IRνmax (KBr) (cm ⁻¹ ): 1549,1
648 (amido) 2856, 2920, 2951 (CH) 32
85 (NH, OH) ¹ H-NMR (500 MHz, CDCl ₃ ): δ: 0.8
8 (t, 6H, 2Me) 1.25-1.29 (m, 48
H, —CH ₂ —) 1.59-1.62 (m, 4H, NH
_{COCH 2 CH 2, H-7,7} ') 2.01-2.06
(M, 2H, H-6, 6 ') 2.16-2.19 (m, 2H, H-6, 6')
2H, NHCO CH _2- ) 3.40-3.50 (m, 2
H, H-1, 1 ') 4.04-4.08 (m, 1H, H
-2) 4.18 (m, 1H, H-3) 4.68-4.7
5 (m, 2H, NHC ( O) O CH 2 CCl 3) 5.46
-5.50 (m, 2H, NH C (O) OCH 2, H-
4) 5.73-5.79 (m, 1H, H-5) 6.01
_{(D, 1H, NH COCH 2} , JNH = 8.0Hz) Elemental analysis (as _{C 39 H 73 Cl 3 N 2} O 4 (740.38)): Calculated: C: 63.27, H: 9 . 94, N: 3.78 Found: C: 63.15, H: 9.66, N: 3.53.

[0114]

Example 6 [2S, 3R, 4E] -1-Trichloroethoxycarbonylamino-2-tetracosanoylamino-4-octadecene-3-ol (1b) (n = 22)
Preparation of [2S, 3R, 4E] -1-amino-2-tetracosanoylamino-4-octadecene-3-ol (1a)
18 mg of (n = 22) was dissolved in 5 ml of methylene chloride, 10 μl of diisopropylethylamine was added, 6 μl of 2,2,2-trichloroethyl chloroformate was further added, and the mixture was stirred at 25 ° C. for 3 hours.

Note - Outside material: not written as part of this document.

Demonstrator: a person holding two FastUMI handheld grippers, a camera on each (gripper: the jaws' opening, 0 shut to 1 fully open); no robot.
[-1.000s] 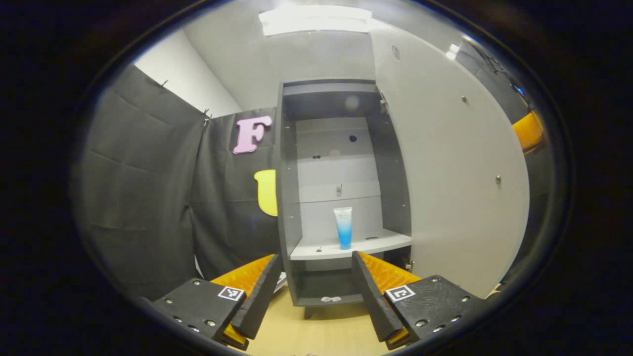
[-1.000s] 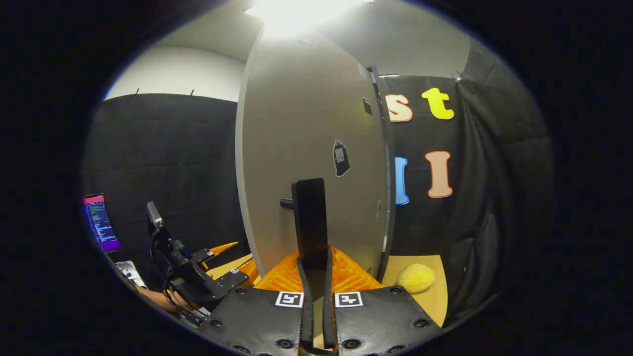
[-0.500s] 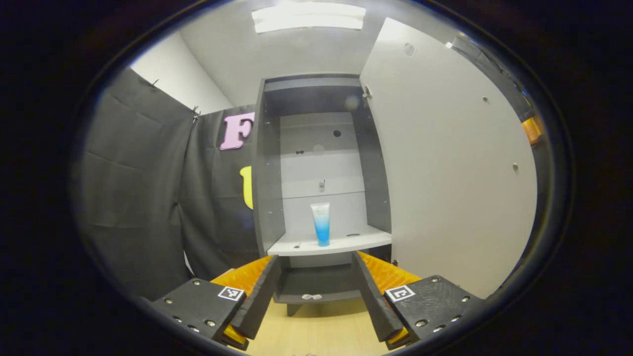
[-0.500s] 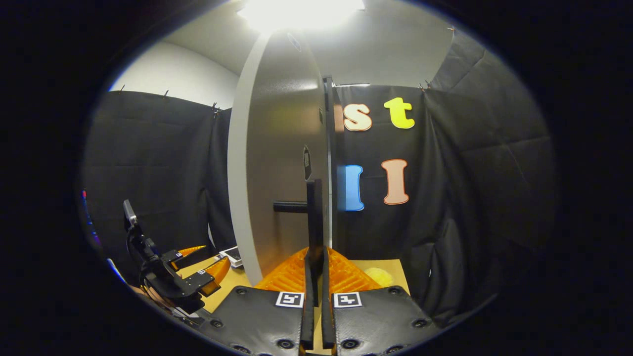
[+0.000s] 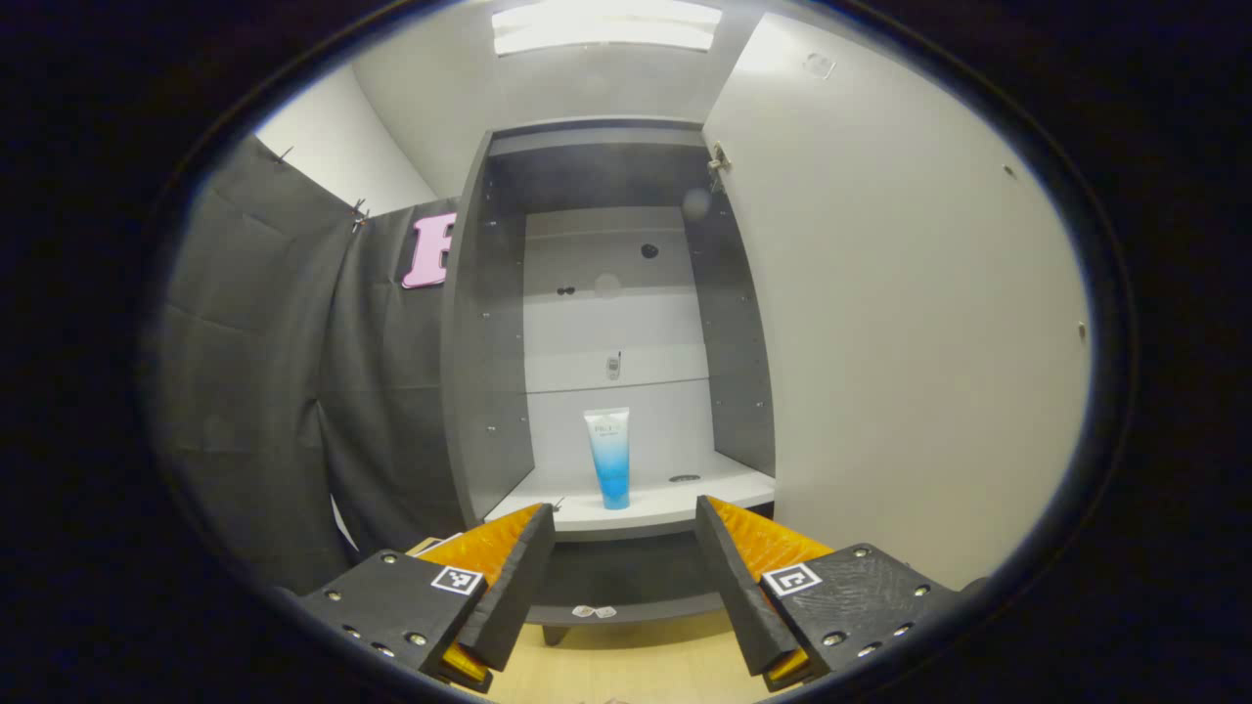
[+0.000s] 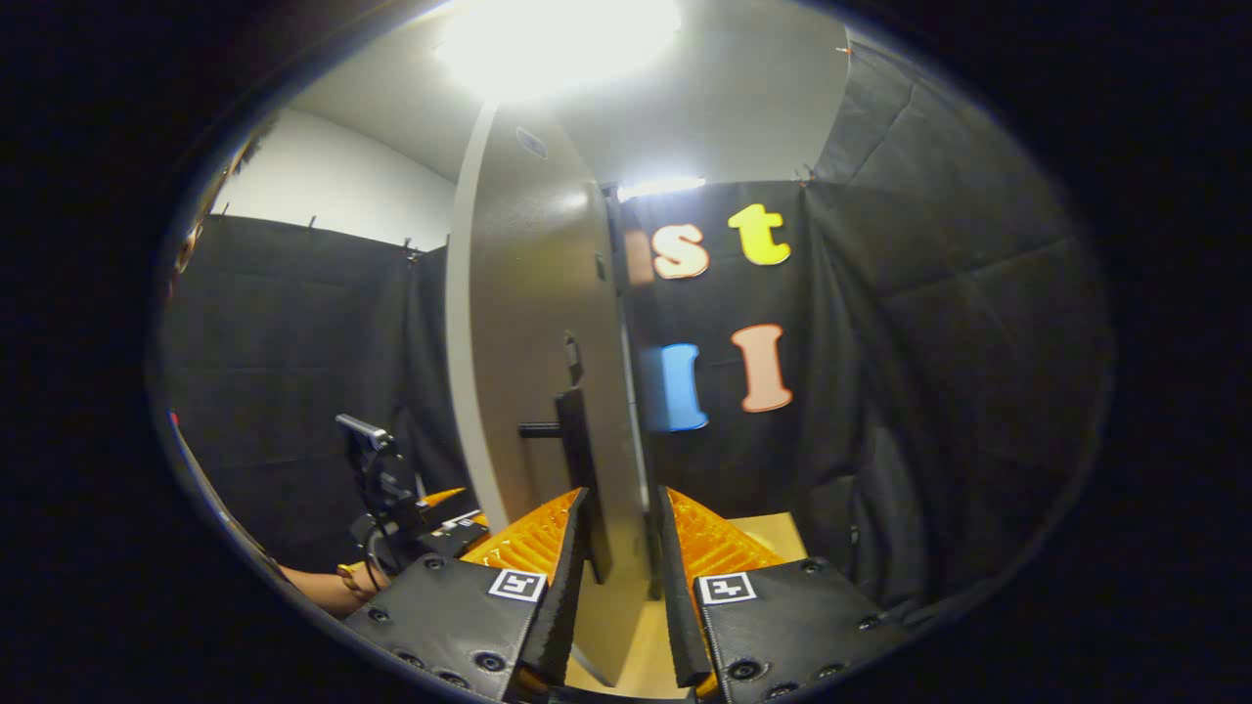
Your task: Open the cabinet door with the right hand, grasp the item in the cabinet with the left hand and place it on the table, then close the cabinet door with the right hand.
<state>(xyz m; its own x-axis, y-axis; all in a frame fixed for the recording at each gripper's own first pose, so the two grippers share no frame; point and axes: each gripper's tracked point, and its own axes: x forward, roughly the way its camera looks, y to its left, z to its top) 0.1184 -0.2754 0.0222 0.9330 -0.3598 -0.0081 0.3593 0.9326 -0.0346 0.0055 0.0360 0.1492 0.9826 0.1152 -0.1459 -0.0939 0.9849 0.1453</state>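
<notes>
tube (image 5: pixel 609 457) upright on shelf | left gripper (image 5: pixel 624 567) fingers apart | right gripper (image 6: pixel 618 577) fingers apart

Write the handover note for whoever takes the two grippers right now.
Left gripper: open, empty, aimed at the tube, short of it.
Right gripper: open, fingers either side of the door handle, not pressing on it.
Cabinet door: swung wide open.
Tube: upright on the cabinet shelf.
Done: door opened.
Left: grasp tube, set it on the table, close door.

Inside the cabinet (image 5: pixel 469 323) stood one tube (image 5: pixel 609 457) on one shelf (image 5: pixel 675 504); one door (image 5: pixel 910 323) hung beside it; two grippers showed.
</notes>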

After completion of the reaction, the reaction mixture was concentrated under reduced pressure, and the concentrated liquid was subjected to silica gel column chromatography (eluent: ethyl acetate / n-hexane = 1 /
Purify in 3) to give the desired compound (1b) (n = 22)
Was obtained (yield 76%).

This had the following physical properties.

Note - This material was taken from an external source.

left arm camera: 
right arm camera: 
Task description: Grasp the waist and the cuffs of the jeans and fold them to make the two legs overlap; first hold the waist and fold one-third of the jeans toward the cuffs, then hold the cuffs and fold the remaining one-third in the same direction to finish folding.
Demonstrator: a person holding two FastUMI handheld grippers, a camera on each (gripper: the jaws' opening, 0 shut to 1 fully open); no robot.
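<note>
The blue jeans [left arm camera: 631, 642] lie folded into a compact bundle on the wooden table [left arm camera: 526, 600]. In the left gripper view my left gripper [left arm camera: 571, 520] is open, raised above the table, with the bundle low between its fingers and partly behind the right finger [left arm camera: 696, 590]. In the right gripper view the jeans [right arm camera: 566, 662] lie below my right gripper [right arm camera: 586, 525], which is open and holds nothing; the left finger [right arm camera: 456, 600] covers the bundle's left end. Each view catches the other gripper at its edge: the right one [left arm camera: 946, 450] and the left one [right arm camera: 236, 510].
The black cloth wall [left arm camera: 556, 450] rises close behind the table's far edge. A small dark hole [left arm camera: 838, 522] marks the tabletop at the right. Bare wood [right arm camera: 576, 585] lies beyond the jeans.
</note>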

[Α] _D = + 3.5 ° (c = 0.34, CHCl ₃ ) IRνmax (KBr) (cm ⁻¹ ): 1549, 1648 (amid
o) 2856, 2920, 2951 (CH) 3285 (NH, OH) ¹ H-NMR (500 MHz, CDCl ₃ ): δ: 1.2
_{5-1.29 (m, 60H, -CH 2} -) 1.57-
_{1.63 (m, 4H, NHCOCH 2} CH 2, H-7,
7 ') 2.02-2.06 (m, 2H, H-6, 6')
_{2.16-2.19 (m, 2H, NHCOCH 2} -)
3.40-3.50 (m, 2H, H-1, 1 ') 4.0
4-4.08 (m, 1H, H-2) 4.18 (m, 1
H, H-3) 4.68-4.75 (m, 2H, NHC
_{(O) CH 2 CCl 3)} 5.46-5.50 (dd, 1
H, H-4, J4,5 = 15.3 Hz, J3,4 = 6.5H
z) 5.56-5.58 (m, 1H, NH C (O) OC
_{H 2) 5.73-5.79 (m, 1H} , H-5) 6.0
6 (d, 1H, NH COCH 2, JNH = 7.8Hz) Elemental analysis (as _{C 45 H 85 Cl 3 N 2} O 4 (824.54)): Calculated: C: 65.55, H: 10 .39, N: 3.40 Found: C: 65.30, H: 10.20, N: 3.36.

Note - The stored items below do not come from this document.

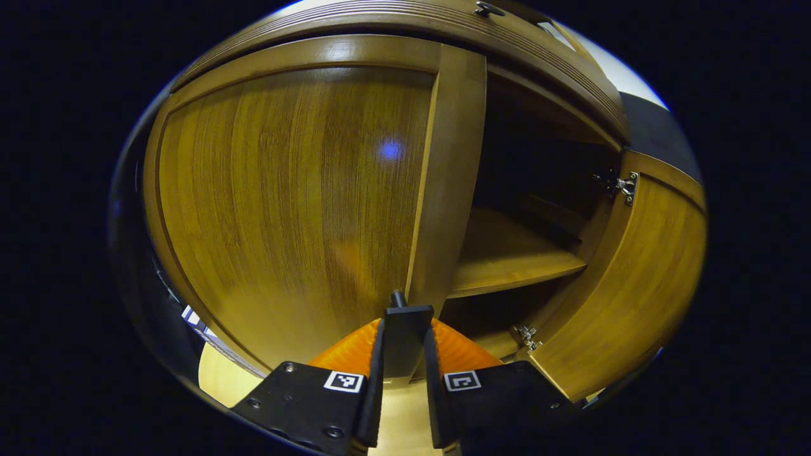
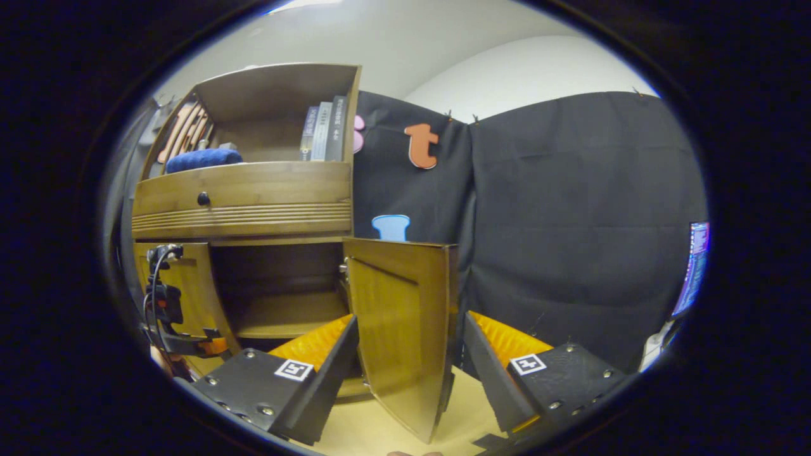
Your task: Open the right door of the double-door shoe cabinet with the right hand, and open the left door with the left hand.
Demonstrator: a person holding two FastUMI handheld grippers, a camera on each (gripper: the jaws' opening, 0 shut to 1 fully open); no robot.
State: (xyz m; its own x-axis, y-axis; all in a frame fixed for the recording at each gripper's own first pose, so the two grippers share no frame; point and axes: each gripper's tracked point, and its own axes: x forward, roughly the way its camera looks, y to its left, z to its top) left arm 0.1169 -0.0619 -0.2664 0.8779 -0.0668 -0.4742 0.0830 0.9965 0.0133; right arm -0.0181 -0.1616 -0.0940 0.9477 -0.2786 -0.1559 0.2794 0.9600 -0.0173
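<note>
Left gripper view: my left gripper is clamped on the small knob at the free edge of the left door, which is barely ajar; next move is a pull outward along the hinge arc. The right door already stands wide, between my right gripper's parted fingers, which don't touch it. The shoe cabinet's inner shelf looks bare; books sit in the open top compartment.

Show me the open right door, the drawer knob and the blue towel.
Right door (image 2: 402,329): right gripper view, middle of its inner face.
Drawer knob (image 2: 203,199): right gripper view, on the knob's round head.
Blue towel (image 2: 203,158): right gripper view, middle of the roll.
</note>
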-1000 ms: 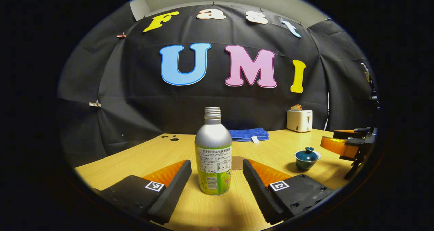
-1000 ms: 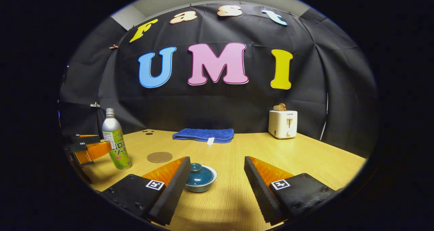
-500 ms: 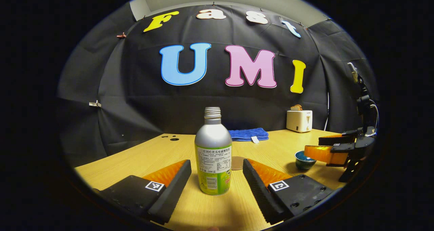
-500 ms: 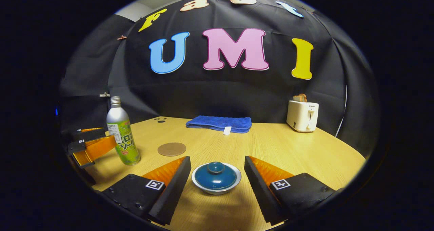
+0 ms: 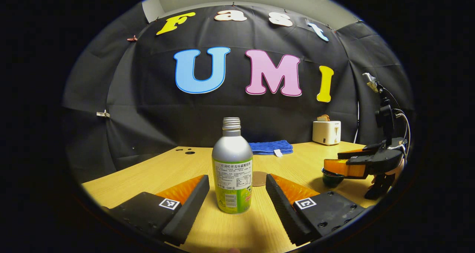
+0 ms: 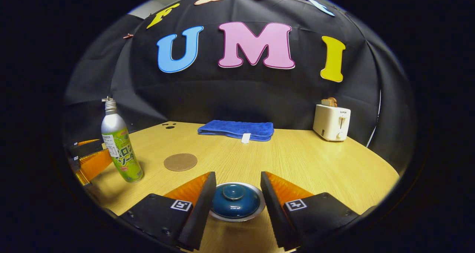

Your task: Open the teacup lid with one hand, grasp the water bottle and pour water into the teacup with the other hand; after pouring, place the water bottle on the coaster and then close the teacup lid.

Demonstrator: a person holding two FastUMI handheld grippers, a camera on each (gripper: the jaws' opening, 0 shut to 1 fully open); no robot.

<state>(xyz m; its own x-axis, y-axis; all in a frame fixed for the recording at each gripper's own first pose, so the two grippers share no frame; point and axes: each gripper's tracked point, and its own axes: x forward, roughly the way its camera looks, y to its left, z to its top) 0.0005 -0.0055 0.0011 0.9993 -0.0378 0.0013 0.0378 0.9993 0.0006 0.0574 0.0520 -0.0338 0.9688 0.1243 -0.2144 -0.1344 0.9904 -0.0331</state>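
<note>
While the water bottle (image 5: 232, 171) stands upright on the wooden table (image 5: 163, 171), the left gripper (image 5: 237, 203) waits with its two fingers spread wide, one on each side of the bottle and not touching it. Just behind the bottle lies the round coaster (image 6: 180, 161), with nothing on it. Further right, the right gripper (image 6: 234, 204) is also open, its fingers on both sides of the teacup (image 6: 236, 204), whose blue lid (image 6: 235, 200) is on. I cannot tell whether they touch its rim.

I judge the step in hand is taking the lid off. To do it well, the fingers should probably close on the small knob at the centre, not on the rim, and lift straight up so the cup does not slide. The bottle should stay untouched until the cup is open.
</note>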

──────────────────────────────────────────────────続 き Continued on the front page (51) Int.Cl. ⁷ Identification symbol FI theme coat ゛ (Reference) A61K 31/221 A61K 31/22 601

Claims (4)

[Claims] 1. A compound of the general formula [In the formula, R represents an alkoxycarbonyl group which may be substituted with a hydrogen atom or a halogen atom. n is 0 or 1
Represents an integer of ~ 22. Or a salt thereof. 2. The ceramide derivative or a salt thereof according to claim 1, wherein in the general formula (1), R is a hydrogen atom or a trichloroethoxycarbonyl group, and n is 0, 4, 16, and 22. 3. In the general formula (1), R represents a hydrogen atom or a trichloroethoxycarbonyl group and n represents 0, 16 and 22.
The ceramide derivative according to claim 1 or a salt thereof. [4] [2S, 3R, 4E] -2-acetylamino-1-amino-4-octadecene-3-ol, [2
S, 3R, 4E] -1-amino-2-octadecanoylamino-4-octadecene-3-ol, [2S, 3
R, 4E] -1-amino-2-tetracosanoylamino-4-octadecene-3-ol, [2S, 3R, 4
E] -2-acetylamino-1-trichloroethoxycarbonylamino-4-octadecene-3-ol, [2
S, 3R, 4E] -1-Trichloroethoxycarbonylamino-2-octadecanoylamino-4-octadecene-3-ol and [2S, 3R, 4E] -1-trichloroethoxycarbonylamino-2-tetracosanoylamino The ceramide derivative or a salt thereof according to claim 1, which is selected from -4-octadecene-3-ol.